1950s/1980s: Détournement, Plagiarism

A further historical strand - that of Situationist détournement (reversal, turning) and Neoist plagiarism - stretches back to the French poet Comte de Lautréamont (Isidore Ducasse, 1846-70). In his Poésies (1870), he wrote: 'Plagiarism is necessary. It is implied in the idea of progress. It clasps the author's sentence tight, uses his expressions, eliminates a false idea, replaces it with the right idea.'6 Florian Cramer points out that Lautréamont's concept of plagiarism became the Situationist détournement in the 1950s and then, thirty years later, was retranslated into 'plagiarism' by the alternative anti-copyright cultures.7 The 'Festivals of Plagiarism' staged in 1988 and the subsequent year defined plagiarism as the 'conscious manipulation of pre-existing elements in the creation of "aesthetic" works. Plagiarism is inherent in all "artistic" activity, since both pictorial and literary "arts" function with an inherited language (...) Plagiarism enriches human language.'8 The analogue media such as photocopiers, printed T-shirts, VHS and audio cassettes used at the Festivals of Plagiarism (which for their own part plagiarised the Fluxus festivals and the Neoist Apartment festivals) resemble those of Mail Art, which worked with collages and photocopies. This movement, in which amateur artists interested in Dada and Fluxus were networked, emerged from Ray Johnson's New York Correspondence School in the 1960s. While Mail Art, and in particular Neoism, sought to undermine the concept of originality by the act of deliberate repetition, it was astonishingly the case that 'none of the participants reflected upon the unlimited capability to copy and plagiarise digital information.'9

A Broad Culture of Appropriation

The late 1980s were possibly too early still for such a step to be taken. The examples described above (which were, admittedly, obscure to the larger public) represent a broad culture of appropriation in the twentieth century that using images, texts, recordings and other fragments of culture speaks about precisely the same culture - almost in the sense of a 'close reading'. The most prominent representative of this culture of appropriation is Pop Art, which was founded in the late-1950s by Richard Hamilton in Great Britain and by Andy Warhol, among others, in the USA. This artistic movement, which counts as a precursor of the postmodern, deployed and appropriated images of the Western world of consumerism and merchandise. In the Soviet Union, the 1970s saw the analogous development of so-called Sots Art that made use of the visual arsenal offered by the world of Communist merchandise and propaganda. The protagonists of the US-American 'Appropriation Art' of the 1970s and '80s produced deliberate and strategically considered copies of works by other artists (for instance, Sherrie Levine's After Walker Evans, 1971) in order to undermine concepts like originality and authenticity. 'Found footage', for its part, describes works of film that incorporate and manipulate existing film material (examples include work by Martin Arnold, Douglas Gordon, Oliver Pietsch). Radical concepts of appropriation are formulated in the early stories of Jorge Luis Borges as well as in the poststructuralist theory of intertextuality, published in 1966, of the literary theorist Julia Kristeva: 'Any text is constructed as a mosaic of quotations; any text is the absorption and transformation of another.'10 Both explicit intertexuality (that is, chosen as conscious strategy) and implicit intertextuality subvert the nineteenth-century Romantic concept of the artist-genius autonomously creating from within, and replace this notion with a more contemporary concept for which the reception (and processing of the existing) is more important than the production of what is genuinely new.

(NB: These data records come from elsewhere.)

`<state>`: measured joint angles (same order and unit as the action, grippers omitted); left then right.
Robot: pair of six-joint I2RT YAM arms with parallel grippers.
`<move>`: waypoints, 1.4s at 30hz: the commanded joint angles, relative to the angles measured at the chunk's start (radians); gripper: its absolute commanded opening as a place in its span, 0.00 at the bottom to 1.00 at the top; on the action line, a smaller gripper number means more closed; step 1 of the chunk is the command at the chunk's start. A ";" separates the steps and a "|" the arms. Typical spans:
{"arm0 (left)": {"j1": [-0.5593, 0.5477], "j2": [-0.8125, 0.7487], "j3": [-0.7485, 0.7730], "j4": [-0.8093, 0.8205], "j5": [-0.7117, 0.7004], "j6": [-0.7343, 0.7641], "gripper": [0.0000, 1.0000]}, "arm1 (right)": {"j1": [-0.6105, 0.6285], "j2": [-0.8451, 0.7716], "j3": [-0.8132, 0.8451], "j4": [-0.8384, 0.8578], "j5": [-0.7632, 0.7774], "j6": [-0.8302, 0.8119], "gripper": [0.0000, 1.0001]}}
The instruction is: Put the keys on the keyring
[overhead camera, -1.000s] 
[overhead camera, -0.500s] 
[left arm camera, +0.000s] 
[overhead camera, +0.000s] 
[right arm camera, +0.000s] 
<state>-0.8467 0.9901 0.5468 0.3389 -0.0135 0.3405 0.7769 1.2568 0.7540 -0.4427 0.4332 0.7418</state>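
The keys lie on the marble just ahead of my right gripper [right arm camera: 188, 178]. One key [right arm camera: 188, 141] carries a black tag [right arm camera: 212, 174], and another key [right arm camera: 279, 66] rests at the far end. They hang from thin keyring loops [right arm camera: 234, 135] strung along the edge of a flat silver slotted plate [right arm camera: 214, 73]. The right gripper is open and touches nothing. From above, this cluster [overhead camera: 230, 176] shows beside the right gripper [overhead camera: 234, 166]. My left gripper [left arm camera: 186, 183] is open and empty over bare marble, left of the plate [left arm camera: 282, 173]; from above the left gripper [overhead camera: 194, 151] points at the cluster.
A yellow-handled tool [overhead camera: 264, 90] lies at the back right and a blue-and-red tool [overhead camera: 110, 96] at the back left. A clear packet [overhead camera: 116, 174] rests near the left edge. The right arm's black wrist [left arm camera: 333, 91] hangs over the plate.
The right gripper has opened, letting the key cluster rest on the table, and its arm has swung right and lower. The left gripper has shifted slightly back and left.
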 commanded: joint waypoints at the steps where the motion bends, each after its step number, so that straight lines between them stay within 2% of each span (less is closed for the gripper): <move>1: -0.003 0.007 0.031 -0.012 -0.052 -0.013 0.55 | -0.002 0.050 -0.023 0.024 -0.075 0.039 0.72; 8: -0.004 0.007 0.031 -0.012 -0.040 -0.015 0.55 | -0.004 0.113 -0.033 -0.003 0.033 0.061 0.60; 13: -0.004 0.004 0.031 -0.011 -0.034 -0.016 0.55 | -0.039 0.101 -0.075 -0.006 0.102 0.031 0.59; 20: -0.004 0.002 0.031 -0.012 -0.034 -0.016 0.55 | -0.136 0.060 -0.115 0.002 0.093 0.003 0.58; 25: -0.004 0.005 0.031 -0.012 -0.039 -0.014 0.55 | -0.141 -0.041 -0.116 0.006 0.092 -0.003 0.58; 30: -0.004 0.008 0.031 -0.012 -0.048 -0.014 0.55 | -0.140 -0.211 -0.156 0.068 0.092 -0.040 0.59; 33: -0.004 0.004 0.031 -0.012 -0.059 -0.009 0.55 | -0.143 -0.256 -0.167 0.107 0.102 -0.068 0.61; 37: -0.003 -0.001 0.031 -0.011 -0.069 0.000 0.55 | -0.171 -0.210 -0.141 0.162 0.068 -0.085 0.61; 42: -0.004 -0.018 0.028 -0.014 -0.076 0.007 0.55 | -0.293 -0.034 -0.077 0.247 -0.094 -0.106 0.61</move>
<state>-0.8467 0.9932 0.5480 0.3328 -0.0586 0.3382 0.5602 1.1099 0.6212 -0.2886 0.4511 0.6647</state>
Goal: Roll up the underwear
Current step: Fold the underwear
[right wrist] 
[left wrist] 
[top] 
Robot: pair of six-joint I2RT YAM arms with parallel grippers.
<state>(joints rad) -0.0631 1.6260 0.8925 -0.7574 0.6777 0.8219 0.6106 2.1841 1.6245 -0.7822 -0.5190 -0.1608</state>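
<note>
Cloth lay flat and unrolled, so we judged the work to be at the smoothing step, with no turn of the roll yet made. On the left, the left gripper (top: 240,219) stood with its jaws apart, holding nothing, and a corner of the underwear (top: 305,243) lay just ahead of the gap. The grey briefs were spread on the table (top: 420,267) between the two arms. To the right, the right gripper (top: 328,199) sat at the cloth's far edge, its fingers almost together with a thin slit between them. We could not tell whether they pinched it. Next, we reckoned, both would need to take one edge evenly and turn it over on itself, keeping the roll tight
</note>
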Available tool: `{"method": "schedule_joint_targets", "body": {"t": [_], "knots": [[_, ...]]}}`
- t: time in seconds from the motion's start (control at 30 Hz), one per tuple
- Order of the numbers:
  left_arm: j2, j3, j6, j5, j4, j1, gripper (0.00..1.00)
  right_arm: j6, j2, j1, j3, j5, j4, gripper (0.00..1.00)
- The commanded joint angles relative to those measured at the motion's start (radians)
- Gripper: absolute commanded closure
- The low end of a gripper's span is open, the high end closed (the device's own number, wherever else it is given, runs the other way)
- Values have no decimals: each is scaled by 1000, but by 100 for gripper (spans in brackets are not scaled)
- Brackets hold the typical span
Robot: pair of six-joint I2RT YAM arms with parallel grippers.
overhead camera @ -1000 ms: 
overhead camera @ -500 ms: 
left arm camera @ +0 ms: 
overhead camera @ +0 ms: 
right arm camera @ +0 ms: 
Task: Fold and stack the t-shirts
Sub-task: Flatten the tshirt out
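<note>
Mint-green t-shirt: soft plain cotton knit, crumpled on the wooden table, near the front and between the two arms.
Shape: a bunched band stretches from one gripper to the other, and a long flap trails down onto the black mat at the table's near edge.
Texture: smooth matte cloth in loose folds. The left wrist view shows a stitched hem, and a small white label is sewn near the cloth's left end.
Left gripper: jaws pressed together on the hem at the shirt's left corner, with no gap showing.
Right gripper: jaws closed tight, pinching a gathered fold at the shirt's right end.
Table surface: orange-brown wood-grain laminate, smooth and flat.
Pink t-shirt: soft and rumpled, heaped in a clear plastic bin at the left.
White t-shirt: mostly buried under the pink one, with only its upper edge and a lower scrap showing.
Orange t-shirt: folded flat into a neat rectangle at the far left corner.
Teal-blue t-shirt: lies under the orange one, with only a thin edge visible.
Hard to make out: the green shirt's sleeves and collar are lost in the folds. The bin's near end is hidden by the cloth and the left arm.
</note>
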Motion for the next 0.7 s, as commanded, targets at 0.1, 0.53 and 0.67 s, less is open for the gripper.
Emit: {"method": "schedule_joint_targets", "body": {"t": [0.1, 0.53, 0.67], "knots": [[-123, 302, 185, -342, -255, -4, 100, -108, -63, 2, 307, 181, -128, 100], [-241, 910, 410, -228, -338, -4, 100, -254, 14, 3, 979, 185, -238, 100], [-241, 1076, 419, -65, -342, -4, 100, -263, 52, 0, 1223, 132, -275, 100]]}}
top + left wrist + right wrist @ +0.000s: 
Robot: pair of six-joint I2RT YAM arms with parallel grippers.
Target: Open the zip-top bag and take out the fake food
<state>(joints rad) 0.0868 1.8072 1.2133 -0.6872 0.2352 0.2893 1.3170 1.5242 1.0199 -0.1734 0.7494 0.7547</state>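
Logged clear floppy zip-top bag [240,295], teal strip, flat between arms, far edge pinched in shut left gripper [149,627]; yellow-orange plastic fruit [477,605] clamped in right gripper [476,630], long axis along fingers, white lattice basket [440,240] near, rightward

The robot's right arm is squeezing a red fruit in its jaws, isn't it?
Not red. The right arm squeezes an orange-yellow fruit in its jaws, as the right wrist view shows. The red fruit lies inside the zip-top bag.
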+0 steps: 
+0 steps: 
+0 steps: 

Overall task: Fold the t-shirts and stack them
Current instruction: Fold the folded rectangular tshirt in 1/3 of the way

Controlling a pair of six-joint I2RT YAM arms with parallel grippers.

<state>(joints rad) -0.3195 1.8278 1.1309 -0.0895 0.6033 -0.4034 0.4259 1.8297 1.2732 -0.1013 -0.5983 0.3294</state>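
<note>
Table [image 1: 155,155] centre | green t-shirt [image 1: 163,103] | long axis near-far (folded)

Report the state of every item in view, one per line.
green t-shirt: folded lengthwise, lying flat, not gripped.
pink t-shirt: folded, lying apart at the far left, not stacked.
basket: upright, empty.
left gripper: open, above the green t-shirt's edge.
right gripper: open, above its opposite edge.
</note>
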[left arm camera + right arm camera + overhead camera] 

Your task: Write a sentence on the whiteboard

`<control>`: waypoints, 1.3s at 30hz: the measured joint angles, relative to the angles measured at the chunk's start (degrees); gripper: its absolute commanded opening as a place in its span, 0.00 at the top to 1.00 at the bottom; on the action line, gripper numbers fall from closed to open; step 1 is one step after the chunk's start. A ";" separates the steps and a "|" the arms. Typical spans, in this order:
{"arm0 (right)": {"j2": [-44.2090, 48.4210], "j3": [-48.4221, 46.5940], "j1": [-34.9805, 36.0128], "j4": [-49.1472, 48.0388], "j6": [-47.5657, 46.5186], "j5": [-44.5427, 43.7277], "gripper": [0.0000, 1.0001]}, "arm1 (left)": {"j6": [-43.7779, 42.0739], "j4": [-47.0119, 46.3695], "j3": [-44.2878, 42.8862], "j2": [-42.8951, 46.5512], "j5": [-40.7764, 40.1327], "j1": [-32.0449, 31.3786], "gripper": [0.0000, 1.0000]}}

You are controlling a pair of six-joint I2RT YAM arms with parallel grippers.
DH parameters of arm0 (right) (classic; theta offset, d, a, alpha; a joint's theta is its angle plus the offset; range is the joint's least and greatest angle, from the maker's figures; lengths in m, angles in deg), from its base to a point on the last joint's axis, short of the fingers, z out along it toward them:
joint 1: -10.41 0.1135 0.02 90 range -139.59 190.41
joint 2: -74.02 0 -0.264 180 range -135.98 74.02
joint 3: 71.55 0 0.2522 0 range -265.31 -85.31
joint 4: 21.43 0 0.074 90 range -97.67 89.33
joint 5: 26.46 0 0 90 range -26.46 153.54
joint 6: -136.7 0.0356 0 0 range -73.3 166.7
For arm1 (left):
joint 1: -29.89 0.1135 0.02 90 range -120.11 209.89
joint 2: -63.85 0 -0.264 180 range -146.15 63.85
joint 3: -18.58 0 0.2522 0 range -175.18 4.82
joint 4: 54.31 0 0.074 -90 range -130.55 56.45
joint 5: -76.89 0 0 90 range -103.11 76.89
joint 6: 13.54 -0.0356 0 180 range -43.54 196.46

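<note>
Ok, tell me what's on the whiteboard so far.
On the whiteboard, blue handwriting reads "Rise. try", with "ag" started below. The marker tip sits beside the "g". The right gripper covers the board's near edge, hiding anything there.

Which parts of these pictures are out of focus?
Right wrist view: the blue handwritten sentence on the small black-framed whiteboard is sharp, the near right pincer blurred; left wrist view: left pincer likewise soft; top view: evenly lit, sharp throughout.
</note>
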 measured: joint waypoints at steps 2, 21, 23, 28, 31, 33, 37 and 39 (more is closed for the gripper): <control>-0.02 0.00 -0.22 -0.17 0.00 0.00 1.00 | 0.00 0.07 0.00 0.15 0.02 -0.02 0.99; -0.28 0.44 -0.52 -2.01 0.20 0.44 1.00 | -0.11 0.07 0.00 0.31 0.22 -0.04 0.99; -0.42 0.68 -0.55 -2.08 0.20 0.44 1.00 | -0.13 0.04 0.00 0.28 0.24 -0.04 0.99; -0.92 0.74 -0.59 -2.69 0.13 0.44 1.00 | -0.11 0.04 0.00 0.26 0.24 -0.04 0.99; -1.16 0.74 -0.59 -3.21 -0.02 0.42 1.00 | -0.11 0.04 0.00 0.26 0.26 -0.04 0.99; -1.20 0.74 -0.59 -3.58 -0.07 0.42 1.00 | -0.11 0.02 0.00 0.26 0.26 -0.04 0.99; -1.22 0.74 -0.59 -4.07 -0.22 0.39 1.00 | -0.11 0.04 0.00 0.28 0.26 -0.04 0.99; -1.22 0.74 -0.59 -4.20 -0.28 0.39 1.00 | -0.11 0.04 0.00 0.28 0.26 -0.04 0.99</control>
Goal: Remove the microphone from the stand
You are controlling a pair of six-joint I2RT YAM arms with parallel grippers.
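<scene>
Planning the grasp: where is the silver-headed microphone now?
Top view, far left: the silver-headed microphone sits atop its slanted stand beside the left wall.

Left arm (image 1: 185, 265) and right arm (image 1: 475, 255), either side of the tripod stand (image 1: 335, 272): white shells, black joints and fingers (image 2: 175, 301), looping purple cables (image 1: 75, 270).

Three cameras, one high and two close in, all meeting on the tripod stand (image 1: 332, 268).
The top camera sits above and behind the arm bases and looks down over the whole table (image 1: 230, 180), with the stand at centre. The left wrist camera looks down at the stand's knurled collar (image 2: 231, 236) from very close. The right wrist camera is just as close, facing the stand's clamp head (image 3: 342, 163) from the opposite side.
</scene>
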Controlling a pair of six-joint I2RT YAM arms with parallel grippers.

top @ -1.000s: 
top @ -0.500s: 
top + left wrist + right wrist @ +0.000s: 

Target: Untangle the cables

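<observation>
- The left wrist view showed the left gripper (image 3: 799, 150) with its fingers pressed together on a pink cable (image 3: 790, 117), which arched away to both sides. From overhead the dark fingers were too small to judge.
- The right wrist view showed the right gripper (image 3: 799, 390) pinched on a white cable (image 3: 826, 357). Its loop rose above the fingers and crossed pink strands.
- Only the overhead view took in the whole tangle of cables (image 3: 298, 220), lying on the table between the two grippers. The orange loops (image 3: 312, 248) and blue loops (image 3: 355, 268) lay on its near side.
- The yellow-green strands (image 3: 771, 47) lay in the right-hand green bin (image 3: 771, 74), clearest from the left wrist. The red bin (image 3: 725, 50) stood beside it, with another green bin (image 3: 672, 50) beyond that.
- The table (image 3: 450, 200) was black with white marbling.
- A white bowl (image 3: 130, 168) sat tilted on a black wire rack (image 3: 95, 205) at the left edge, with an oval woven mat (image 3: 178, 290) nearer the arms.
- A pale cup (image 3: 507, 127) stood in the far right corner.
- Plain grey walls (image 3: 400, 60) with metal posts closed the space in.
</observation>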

Intellectual Property as the 'Oil of the Twenty-First Century'

In a post-industrial society production is no longer confined to material goods (such as steel and coal) but increasingly extends to immaterial goods. However, a significant difference exists between the two: immaterial goods like knowledge and information can be reproduced without impairment, which is not the case with material goods. But in order to be able to function within a value chain, the distribution of these immaterial goods must be restricted - namely with the aid of patent, copyright and trademark law. All these instruments are forms of 'intellectual property'.Mark Getty, the founder of Getty Images, which as the world's leading provider of stock images (alongside Corbis) owns over seventy million digitised images, therefore aptly described 'intellectual property' as the 'oil of the twenty-first century'.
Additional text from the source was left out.